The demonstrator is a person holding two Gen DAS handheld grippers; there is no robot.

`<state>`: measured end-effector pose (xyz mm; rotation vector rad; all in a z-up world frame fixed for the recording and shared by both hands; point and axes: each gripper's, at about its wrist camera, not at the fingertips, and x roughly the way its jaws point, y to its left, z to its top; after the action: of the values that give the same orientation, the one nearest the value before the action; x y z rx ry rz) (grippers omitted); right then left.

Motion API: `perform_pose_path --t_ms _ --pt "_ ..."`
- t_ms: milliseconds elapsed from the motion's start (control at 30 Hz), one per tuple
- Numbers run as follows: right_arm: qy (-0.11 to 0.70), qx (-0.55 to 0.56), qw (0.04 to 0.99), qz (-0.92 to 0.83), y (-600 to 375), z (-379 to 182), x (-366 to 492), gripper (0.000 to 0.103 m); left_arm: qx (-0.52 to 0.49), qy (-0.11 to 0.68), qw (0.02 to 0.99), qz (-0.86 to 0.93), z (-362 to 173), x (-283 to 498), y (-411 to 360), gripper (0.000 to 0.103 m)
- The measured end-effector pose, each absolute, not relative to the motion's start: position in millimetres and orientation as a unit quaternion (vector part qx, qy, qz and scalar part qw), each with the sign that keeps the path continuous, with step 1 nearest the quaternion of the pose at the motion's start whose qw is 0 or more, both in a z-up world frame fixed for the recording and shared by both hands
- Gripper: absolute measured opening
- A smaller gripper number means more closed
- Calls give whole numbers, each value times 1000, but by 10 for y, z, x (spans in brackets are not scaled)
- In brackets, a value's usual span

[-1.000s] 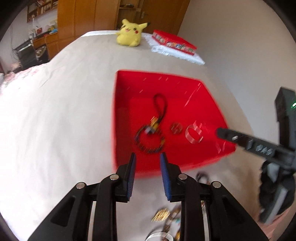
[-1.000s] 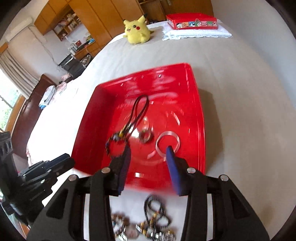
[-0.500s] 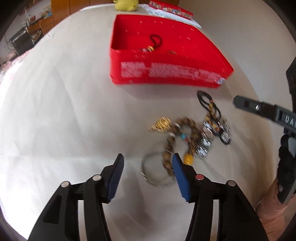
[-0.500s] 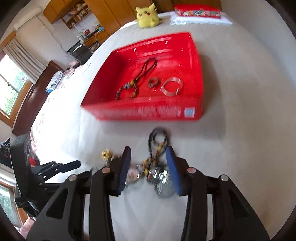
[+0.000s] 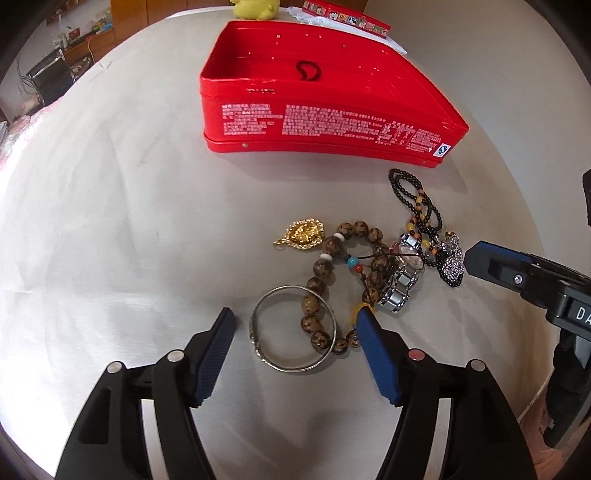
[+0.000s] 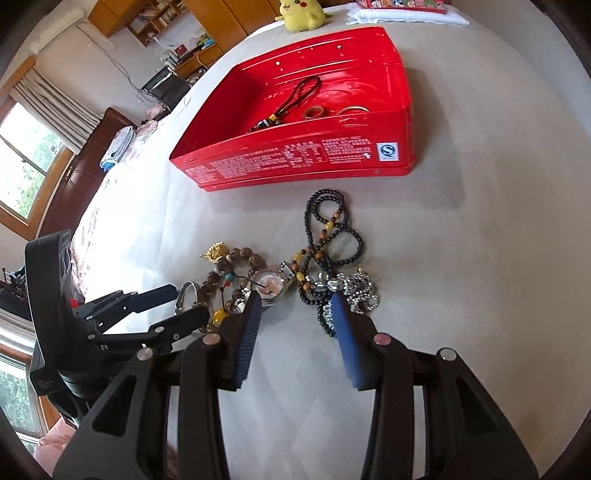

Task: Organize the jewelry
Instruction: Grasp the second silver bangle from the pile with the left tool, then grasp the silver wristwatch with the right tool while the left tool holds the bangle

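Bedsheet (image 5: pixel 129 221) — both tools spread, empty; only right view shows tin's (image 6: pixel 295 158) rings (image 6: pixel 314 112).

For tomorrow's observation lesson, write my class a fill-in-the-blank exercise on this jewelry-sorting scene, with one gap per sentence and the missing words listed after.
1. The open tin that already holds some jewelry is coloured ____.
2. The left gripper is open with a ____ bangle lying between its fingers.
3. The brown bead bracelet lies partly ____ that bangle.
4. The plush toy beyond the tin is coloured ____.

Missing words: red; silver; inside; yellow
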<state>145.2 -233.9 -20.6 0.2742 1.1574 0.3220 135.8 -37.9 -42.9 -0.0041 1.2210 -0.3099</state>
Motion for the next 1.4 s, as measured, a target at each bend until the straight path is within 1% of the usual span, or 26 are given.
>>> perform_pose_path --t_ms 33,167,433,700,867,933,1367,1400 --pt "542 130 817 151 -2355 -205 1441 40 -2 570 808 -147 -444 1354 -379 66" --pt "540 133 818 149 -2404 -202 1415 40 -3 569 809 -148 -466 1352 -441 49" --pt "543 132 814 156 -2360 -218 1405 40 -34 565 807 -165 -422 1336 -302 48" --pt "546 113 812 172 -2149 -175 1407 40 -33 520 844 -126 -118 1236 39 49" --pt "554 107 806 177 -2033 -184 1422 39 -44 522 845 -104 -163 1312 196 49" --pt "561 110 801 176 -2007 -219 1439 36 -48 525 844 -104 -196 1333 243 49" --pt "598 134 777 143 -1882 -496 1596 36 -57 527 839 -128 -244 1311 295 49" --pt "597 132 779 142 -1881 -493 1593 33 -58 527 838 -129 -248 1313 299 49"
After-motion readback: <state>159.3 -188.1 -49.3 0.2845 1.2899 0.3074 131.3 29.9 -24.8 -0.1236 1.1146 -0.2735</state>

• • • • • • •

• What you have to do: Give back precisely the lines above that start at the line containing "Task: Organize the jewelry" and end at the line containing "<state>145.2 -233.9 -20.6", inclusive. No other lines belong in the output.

• Solution to this exercise:
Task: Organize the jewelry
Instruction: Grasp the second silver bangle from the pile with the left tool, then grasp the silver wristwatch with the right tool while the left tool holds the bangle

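Bedsheet (image 5: pixel 129 221) — both tools spread, empty; only right view shows tin's (image 6: pixel 295 158) rings (image 6: pixel 314 112).

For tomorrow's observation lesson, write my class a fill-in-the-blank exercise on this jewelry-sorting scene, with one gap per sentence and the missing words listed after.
1. The open tin that already holds some jewelry is coloured ____.
2. The left gripper is open with a ____ bangle lying between its fingers.
3. The brown bead bracelet lies partly ____ that bangle.
4. The plush toy beyond the tin is coloured ____.

Missing words: red; silver; inside; yellow
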<state>145.2 -233.9 -20.6 0.2742 1.1574 0.3220 135.8 -37.9 -42.9 -0.0041 1.2210 -0.3099</state>

Nothing more is needed for this answer.